Boomstick Wrote:the incessant nitpicking and tea leaf reading by know-it-all Millennial blogggers about who was cast as what, and the dire implications it has for our society at large.
:laugh: :tongue: :jester: :poke: :crazy:
And would any of them by any chance be former Farscape and/or J. J. Abrams fans? :lol:
Boomstick Wrote:the whole whitewashing thing is disingenuous at best, and at worst completely ignorant and hypocritical. Scarlett Johansson being cast in Ghost in the Shell
isn't whitewashing, it's a business decision.

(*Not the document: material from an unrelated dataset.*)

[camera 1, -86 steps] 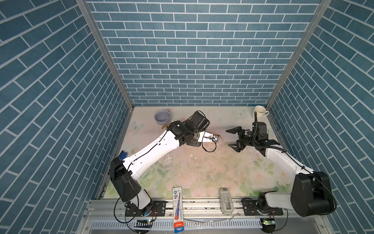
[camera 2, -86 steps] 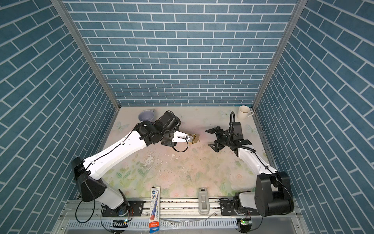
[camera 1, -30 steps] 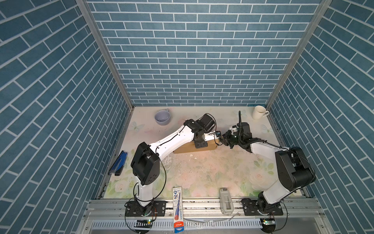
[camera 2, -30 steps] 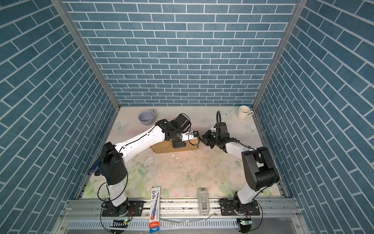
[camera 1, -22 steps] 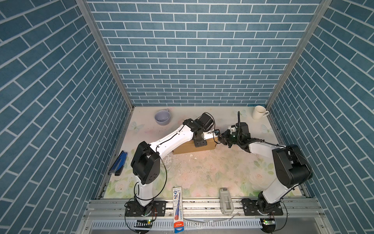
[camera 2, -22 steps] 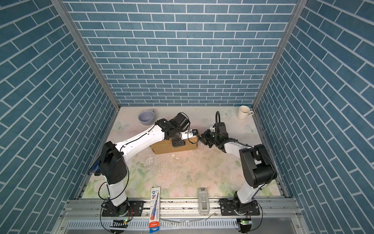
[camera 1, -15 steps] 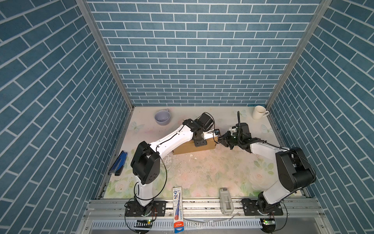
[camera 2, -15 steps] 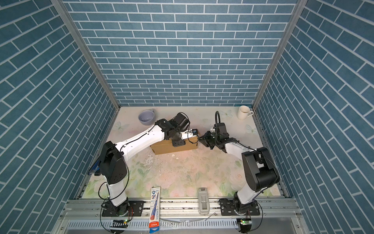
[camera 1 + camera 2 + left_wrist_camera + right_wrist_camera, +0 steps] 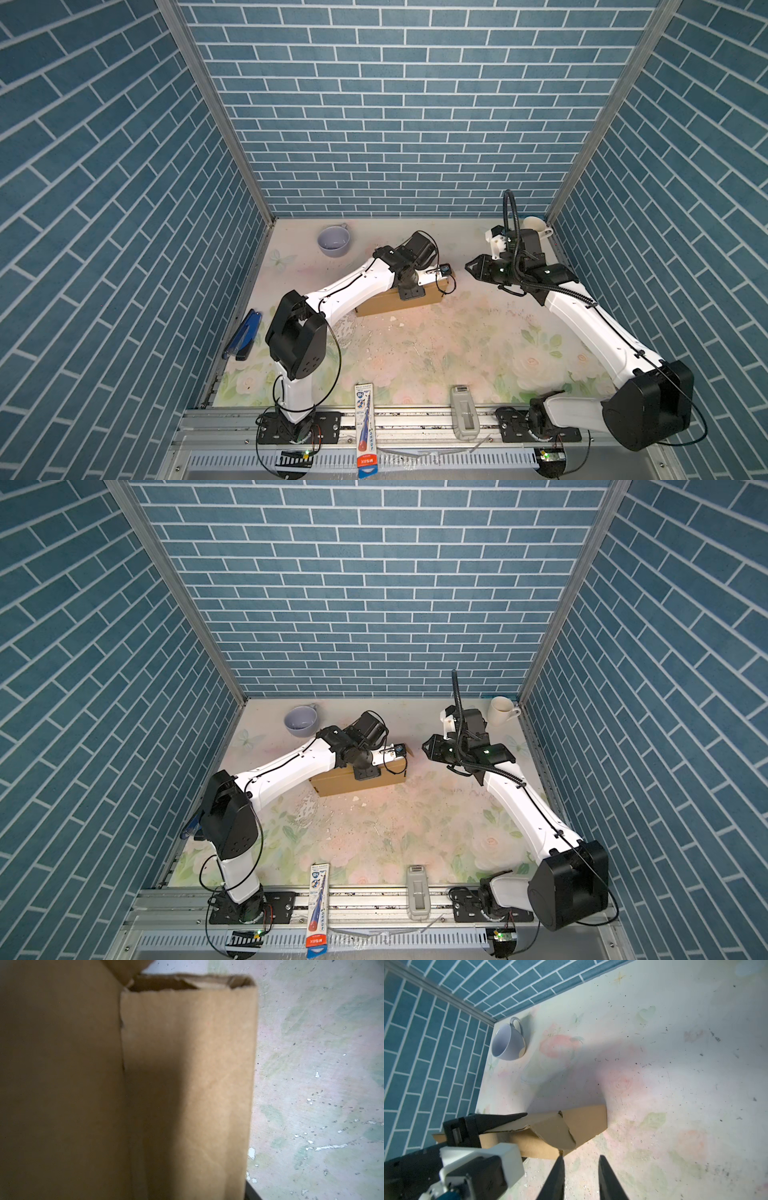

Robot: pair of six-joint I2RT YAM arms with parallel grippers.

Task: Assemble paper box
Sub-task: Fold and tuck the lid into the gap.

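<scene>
Left wrist view was almost filled by the blurred brown paper box (image 9: 187,1084), and no fingers could be made out there. In a top view the left gripper (image 9: 411,291) sat over the box's front wall, toward the back of the table (image 9: 457,353). Whether it gripped the wall could not be told. The right gripper (image 9: 580,1157) hung narrowly parted and empty, just beside the box's end.

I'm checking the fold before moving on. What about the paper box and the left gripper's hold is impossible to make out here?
- Hold of the left gripper on the paper box: right wrist view shows one finger along the top edge; the camera mount hides the other.
- Most of the box's top: covered by the left arm in both top views.
- Left wrist view: blurred cardboard, too close for detail.
</scene>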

Yep, I agree. What ends up happening is that it's a business decision.... that sometimes results in whitewashing. But obviously Hollywood has no problem with casting
Asian actors if they think they can make a buck. Jackie Chan as Passepartout in the remake of
Around the World, for example. Or the other
Scarlett film Lucy, where
there were a huge number of Asian bad guys who could have been played by any ethnicity - i.e. the drug set-up story could have been in South America... or the bad guys could have
been Brits or Australians in Hong Kong. The key is, if you get a big star - especially one who looks nice when you wrap her in skin-tight leather - then you get the greenlight for your film with a
9-figure budget. If you attach a talented Asian actress who is unknown in the US, or for that matter a talented Brazilian or Swedish unknown, you probably get a $10-20 million budget, and the offer
of direct-to-El Rey.
BUT... the flipside of that is that as a result, Asian actresses are unable to become big in the US, meaning they don't get the plum roles. Ziyi Zhang (apologies for mangling the transliteration of
her name) was just stunning but for whatever reason I think never really pursued a major career in the US. Bai Ling did, but she can't act. :laugh: Grace Park opted for a guaranteed gig on television,
and
Lost's Yunjin Kim opted to do movies back in Korea, and then another US tv series so again they probably would have been in the running for roles like these if they had wanted their careers to go in
that direction. There was a whole group of actresses of Asian heritage in the 90's who were very talented, but again, most opted for tv work - Tamlyn Tomita, Rosalind Chao, Ming-Na Wen, but they're all
in their 50's now, so would be likely to play the moms of mentors of action stars.